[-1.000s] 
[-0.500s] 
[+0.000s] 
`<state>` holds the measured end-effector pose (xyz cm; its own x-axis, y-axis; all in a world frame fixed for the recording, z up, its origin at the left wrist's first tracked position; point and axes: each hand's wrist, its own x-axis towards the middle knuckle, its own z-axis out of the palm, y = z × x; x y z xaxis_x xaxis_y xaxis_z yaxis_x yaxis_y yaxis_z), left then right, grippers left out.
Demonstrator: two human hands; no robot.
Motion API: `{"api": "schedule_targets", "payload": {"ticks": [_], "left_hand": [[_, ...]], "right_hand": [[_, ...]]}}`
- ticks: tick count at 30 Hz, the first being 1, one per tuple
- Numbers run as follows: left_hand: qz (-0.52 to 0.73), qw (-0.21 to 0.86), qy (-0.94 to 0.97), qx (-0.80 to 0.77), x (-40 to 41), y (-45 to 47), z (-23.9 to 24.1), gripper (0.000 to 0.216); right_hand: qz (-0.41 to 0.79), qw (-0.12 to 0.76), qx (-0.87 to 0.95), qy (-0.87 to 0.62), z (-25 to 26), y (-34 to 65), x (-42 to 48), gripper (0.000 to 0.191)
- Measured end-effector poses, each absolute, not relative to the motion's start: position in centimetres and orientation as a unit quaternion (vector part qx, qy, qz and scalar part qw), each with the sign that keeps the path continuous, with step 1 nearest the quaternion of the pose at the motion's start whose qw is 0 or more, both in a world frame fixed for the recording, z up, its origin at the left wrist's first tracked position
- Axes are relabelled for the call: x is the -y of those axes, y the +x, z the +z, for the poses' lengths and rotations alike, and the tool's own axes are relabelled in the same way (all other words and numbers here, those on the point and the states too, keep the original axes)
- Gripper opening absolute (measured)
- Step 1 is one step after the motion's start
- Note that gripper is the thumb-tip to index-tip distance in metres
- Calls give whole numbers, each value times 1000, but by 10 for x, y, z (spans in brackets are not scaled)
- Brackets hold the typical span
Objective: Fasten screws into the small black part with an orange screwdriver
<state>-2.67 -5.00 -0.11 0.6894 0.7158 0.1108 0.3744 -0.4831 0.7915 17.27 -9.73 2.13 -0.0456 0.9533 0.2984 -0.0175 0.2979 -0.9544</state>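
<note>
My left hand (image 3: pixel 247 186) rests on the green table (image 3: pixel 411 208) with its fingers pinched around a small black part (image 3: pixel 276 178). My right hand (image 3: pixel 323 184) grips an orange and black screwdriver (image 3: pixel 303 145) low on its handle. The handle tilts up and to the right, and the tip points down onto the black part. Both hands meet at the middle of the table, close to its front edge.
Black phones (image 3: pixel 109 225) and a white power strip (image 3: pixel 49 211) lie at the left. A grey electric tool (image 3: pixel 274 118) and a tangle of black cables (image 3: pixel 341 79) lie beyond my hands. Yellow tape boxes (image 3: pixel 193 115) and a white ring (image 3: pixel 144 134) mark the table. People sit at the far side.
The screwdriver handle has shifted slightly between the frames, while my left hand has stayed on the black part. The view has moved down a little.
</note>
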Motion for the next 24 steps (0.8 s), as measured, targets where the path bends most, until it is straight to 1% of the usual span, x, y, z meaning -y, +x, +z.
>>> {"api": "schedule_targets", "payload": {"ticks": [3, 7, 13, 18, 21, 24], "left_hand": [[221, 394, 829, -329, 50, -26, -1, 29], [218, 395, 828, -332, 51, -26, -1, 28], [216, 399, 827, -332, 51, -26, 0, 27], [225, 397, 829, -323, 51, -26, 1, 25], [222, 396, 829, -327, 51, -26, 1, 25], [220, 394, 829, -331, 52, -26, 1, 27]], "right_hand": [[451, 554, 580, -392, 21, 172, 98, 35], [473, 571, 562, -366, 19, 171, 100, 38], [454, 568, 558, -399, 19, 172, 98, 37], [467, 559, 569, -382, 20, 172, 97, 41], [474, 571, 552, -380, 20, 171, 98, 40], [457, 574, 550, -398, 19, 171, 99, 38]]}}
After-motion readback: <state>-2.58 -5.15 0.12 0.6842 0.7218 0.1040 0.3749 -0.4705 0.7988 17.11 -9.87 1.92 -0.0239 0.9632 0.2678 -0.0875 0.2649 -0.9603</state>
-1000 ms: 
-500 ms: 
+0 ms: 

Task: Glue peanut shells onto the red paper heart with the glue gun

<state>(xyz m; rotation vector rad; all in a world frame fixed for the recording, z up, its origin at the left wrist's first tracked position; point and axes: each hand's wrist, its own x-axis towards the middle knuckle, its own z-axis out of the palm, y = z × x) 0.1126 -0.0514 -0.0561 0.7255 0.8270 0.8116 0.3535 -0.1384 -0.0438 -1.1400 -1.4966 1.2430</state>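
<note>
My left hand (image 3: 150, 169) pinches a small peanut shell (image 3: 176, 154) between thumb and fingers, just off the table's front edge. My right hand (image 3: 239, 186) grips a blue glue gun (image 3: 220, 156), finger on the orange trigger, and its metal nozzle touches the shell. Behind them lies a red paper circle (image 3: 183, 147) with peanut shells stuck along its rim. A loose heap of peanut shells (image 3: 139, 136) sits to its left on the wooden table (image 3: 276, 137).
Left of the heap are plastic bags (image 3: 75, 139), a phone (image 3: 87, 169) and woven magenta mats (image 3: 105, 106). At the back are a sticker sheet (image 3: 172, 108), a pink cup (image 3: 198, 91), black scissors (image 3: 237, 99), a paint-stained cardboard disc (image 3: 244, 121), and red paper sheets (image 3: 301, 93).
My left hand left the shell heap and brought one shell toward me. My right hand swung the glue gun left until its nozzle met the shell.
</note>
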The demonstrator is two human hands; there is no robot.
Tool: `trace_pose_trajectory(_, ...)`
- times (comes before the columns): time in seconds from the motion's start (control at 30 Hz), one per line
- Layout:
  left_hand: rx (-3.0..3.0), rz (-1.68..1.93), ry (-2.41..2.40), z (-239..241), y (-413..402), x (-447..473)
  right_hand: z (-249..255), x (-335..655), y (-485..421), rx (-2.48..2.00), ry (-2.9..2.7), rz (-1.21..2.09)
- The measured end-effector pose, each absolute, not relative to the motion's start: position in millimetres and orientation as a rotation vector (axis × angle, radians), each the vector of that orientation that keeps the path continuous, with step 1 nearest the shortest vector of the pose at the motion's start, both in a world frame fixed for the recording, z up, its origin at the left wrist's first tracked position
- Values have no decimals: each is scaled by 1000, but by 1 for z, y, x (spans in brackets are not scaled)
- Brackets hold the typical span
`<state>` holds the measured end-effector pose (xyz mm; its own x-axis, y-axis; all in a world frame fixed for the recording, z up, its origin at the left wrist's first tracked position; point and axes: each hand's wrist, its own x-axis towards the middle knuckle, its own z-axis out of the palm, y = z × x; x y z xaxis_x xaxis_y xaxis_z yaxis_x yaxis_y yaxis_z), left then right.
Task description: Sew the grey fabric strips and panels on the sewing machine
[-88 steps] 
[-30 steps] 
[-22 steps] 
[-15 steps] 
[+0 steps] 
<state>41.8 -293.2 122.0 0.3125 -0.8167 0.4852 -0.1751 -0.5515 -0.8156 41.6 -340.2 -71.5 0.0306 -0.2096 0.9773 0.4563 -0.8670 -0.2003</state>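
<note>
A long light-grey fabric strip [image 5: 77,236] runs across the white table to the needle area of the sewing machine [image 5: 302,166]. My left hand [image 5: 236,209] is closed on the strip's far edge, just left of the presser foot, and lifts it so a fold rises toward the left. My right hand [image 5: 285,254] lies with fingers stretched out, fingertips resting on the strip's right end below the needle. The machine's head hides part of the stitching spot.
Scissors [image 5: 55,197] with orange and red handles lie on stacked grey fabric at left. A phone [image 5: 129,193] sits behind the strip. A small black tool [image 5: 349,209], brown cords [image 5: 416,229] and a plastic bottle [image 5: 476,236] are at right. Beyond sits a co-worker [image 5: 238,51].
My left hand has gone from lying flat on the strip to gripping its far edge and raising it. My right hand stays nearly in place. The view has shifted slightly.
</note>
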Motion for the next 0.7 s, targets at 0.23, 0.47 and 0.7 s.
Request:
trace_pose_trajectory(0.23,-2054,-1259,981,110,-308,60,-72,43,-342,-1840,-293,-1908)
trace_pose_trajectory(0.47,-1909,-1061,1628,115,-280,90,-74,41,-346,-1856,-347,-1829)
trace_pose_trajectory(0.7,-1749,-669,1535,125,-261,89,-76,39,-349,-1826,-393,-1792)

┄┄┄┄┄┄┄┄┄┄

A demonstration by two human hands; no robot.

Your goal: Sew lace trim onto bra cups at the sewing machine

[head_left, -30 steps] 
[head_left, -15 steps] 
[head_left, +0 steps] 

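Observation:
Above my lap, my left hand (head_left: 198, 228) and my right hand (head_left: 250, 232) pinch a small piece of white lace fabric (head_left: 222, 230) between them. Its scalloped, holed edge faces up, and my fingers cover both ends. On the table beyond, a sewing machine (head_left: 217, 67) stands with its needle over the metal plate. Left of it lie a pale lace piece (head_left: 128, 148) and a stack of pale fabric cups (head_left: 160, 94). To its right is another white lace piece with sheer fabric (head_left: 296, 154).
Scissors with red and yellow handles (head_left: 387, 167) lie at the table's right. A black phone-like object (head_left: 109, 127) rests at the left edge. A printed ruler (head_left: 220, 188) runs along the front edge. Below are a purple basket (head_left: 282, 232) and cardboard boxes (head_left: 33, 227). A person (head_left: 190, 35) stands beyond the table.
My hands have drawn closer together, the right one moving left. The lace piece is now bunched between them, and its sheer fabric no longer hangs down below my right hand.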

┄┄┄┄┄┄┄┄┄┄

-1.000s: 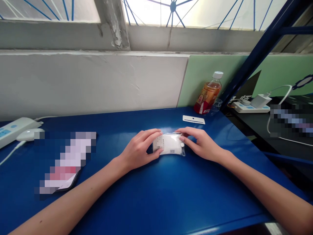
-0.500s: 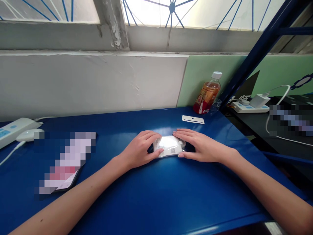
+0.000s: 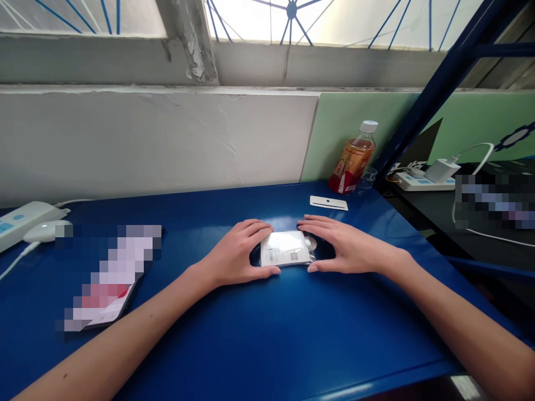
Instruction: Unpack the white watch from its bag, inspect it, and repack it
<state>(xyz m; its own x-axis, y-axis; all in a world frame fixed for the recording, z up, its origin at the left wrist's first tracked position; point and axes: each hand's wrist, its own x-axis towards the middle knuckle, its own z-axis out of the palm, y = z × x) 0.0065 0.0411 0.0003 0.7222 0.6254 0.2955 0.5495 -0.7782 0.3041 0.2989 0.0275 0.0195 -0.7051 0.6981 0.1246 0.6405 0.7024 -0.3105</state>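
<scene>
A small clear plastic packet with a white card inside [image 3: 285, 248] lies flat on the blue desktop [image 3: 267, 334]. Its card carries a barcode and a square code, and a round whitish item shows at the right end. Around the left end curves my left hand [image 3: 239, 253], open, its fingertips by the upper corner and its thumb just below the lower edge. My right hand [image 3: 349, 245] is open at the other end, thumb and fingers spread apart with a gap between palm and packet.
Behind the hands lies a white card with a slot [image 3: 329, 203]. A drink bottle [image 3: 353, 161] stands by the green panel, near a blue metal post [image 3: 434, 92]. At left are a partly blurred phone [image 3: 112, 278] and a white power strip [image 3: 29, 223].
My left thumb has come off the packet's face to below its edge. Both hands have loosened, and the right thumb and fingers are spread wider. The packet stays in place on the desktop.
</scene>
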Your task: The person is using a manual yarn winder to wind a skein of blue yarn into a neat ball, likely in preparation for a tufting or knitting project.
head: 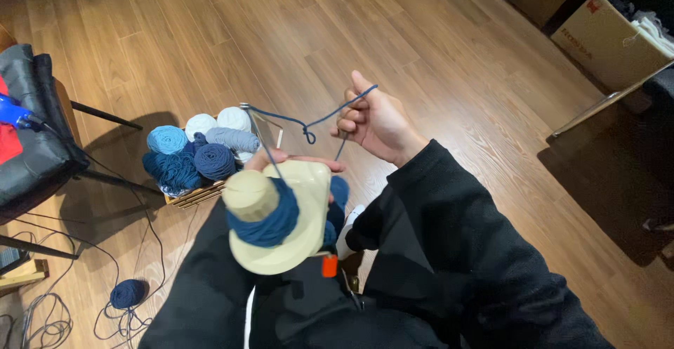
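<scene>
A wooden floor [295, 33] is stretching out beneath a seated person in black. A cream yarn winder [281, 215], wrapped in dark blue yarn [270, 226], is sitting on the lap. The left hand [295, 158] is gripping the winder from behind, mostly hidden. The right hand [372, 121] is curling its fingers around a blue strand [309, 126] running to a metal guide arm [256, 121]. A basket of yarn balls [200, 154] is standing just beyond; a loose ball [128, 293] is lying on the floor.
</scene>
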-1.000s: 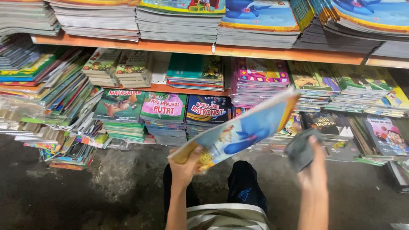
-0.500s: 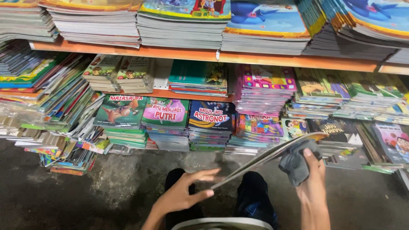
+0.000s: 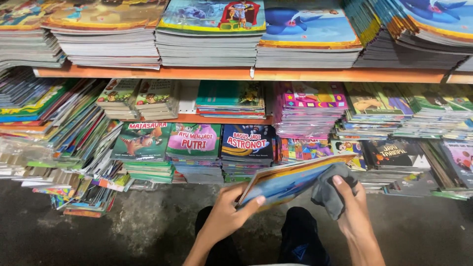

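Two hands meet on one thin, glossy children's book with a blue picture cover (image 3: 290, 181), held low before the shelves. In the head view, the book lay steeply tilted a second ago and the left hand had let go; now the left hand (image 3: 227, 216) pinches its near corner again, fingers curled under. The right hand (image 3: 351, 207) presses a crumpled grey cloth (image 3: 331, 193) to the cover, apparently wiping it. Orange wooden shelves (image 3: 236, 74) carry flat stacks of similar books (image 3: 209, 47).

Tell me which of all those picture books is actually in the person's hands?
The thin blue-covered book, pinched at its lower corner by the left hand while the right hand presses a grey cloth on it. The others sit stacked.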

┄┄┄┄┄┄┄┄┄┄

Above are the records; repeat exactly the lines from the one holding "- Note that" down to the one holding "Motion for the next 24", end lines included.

*Answer box:*
- Note that gripper is the thumb-tip to index-tip distance in metres
- Calls give whole numbers, each value times 1000, but by 10 for x, y, z (spans in brackets are not scaled)
- Brackets hold the typical span
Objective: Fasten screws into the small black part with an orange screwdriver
<state>-2.67 -5.00 -0.11 0.6894 0.7158 0.1108 0.3744 -0.4831 0.7915 17.27 -9.73 2.13 -0.0456 0.9533 0.2984 -0.0175 0.2979 -0.9544</state>
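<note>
My left hand (image 3: pixel 247 186) rests on the green table (image 3: pixel 411 208) with its fingers pinched around a small black part (image 3: pixel 276 178). My right hand (image 3: pixel 323 184) grips an orange and black screwdriver (image 3: pixel 303 145) low on its handle. The handle tilts up and to the right, and the tip points down onto the black part. Both hands meet at the middle of the table, close to its front edge.
Black phones (image 3: pixel 109 225) and a white power strip (image 3: pixel 49 211) lie at the left. A grey electric tool (image 3: pixel 274 118) and a tangle of black cables (image 3: pixel 341 79) lie beyond my hands. Yellow tape boxes (image 3: pixel 193 115) and a white ring (image 3: pixel 144 134) mark the table. People sit at the far side.
The screwdriver handle has shifted slightly between the frames, while my left hand has stayed on the black part. The view has moved down a little.
</note>
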Motion for the next 24 steps (0.8 s), as measured, targets where the path bends most, until it is straight to 1% of the usual span, x, y, z meaning -y, +x, +z.

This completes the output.